Mit dem Sonnenuntergang setzte eine kühle Meeresbrise ein. Aber auch sie vermochte weder die über dem Hafen liegenden Schleier aus Ruß und Abgasen noch den penetranten Geruch des von den Schiffen verbrannten Schweröls zu vertreiben. Der vor mehr als einem halben Jahrhundert gebaute Hafen machte auf unbedarfte Betrachter trotz seines Alters keinen schlechten Eindruck. Der prekäre Zustand der bröckelnden Mauern, Quaianlagen und Gebäude, der Rost an den Auslegern der Kräne und die Schäden an den stinkenden und stotternden Dieselaggregaten waren erst beim genaueren Hinsehen zu erkennen. Nichts wies darauf hin, dass der Hafen schon während seines Baus im vergangenen Jahrhundert von der kalabrischen `Ndrangheta, der mächtigsten Mafiaorganisation in Süditalien, unterwandert worden war. Er blieb für sie bis heute einer der wichtigsten Umschlagplätze Italiens für Drogen, Waffen und Giftmüll.

An einem der Piers ganz hinten im Hafen schaukelte ein Tanker im öligen Brackwasser. Bug und Heck waren mit Stahlseilen an den Pollern vertäut. Auch auf diesem Schiff beleuchteten helle Scheinwerfer die Decks und die davor liegende Quaianlage. Ein Mann stand auf der Außenbrücke und bediente irgendwelche Steuergeräte. Der Ausleger eines Hafenkrans ragte über das Schiffsdeck hinaus. Dicke Rohre hingen bis zum Deck des Tankers hinunter. Arbeiter in gelben Overalls waren daran, die Rohre wieder einzuziehen und für den nächsten Entladungsvorgang zu fixieren, während zwei Matrosen auf dem Schiffsdeck die Stutzen der Tanks und die darüber liegenden Luken verschlossen.

Auf der Mole neben dem Schiff standen mehrere Tanklastwagen. Ihre Ladebrücken trugen grosse Flüssigkeitstanks. Auf keinem der fünfachsigen Trucks war ein Firmenname oder sonst ein Hinweis auf Besitzer oder Transportgut erkennbar. Einzig ein auf beiden Seiten jedes Tanks aufgemalter Olivenzweig voller schwarzer Oliven ließ ihren Inhalt erahnen und zeigte, dass die Fahrzeuge wohl alle zum gleichen Unternehmen gehörten. Alle Tankwagen waren im gleichen silbernen Farbton lackiert.
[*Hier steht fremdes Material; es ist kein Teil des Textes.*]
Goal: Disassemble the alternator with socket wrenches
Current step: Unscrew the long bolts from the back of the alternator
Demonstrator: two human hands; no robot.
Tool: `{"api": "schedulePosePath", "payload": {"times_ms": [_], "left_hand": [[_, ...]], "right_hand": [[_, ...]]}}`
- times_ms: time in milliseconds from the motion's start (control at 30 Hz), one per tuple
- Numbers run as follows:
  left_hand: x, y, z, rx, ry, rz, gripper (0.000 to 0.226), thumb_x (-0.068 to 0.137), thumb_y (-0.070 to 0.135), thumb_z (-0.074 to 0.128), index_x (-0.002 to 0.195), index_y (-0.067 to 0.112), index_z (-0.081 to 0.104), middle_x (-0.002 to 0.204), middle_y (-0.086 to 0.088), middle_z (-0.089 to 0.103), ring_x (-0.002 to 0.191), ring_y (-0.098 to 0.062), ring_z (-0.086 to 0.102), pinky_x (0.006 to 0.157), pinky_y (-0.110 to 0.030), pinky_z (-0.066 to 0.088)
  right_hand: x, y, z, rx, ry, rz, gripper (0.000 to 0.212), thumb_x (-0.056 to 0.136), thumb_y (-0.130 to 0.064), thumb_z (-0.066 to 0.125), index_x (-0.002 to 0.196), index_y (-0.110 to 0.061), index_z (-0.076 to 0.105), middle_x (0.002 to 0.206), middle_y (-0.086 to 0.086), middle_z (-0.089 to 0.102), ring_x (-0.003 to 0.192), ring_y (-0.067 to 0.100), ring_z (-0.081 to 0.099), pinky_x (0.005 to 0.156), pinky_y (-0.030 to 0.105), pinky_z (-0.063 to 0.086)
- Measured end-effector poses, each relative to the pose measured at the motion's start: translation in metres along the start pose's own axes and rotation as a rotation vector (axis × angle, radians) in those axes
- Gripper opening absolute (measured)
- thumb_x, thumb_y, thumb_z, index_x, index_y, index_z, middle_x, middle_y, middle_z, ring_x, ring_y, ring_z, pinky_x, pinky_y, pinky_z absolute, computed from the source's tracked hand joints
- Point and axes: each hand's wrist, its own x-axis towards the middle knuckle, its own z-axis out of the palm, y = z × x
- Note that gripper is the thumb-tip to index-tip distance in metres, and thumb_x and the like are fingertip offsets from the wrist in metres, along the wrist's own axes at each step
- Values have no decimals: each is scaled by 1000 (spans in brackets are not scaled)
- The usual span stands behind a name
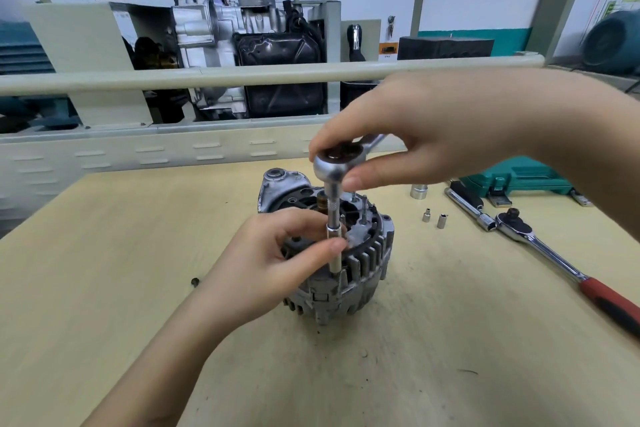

Ein schwarzer Toyota Land Cruiser mit abgedunkelten Scheiben stand vor dem Konvoi der Tankwagen, neben ihm eine Gruppe von Männern. Im Schatten der Bordwand tanzende rote Punkte zeigten, dass die meisten an einer Zigarette zogen, trotz des im ganzen Hafenareal geltenden Rauchverbots. Alle waren sie eher kleinwüchsig, mit von Sonne und Wind gegerbter Gesichtshaut, auf dem Kopf ein Wirrwarr von gekraustem schwarzem Haar. Sie unterhielten sich in einer Sprache, die nur der erfahrene Zuhörer einen Dialekt erkannt hätte, der nur noch in abgelegenen Bergtälern Kalabriens gesprochen wird.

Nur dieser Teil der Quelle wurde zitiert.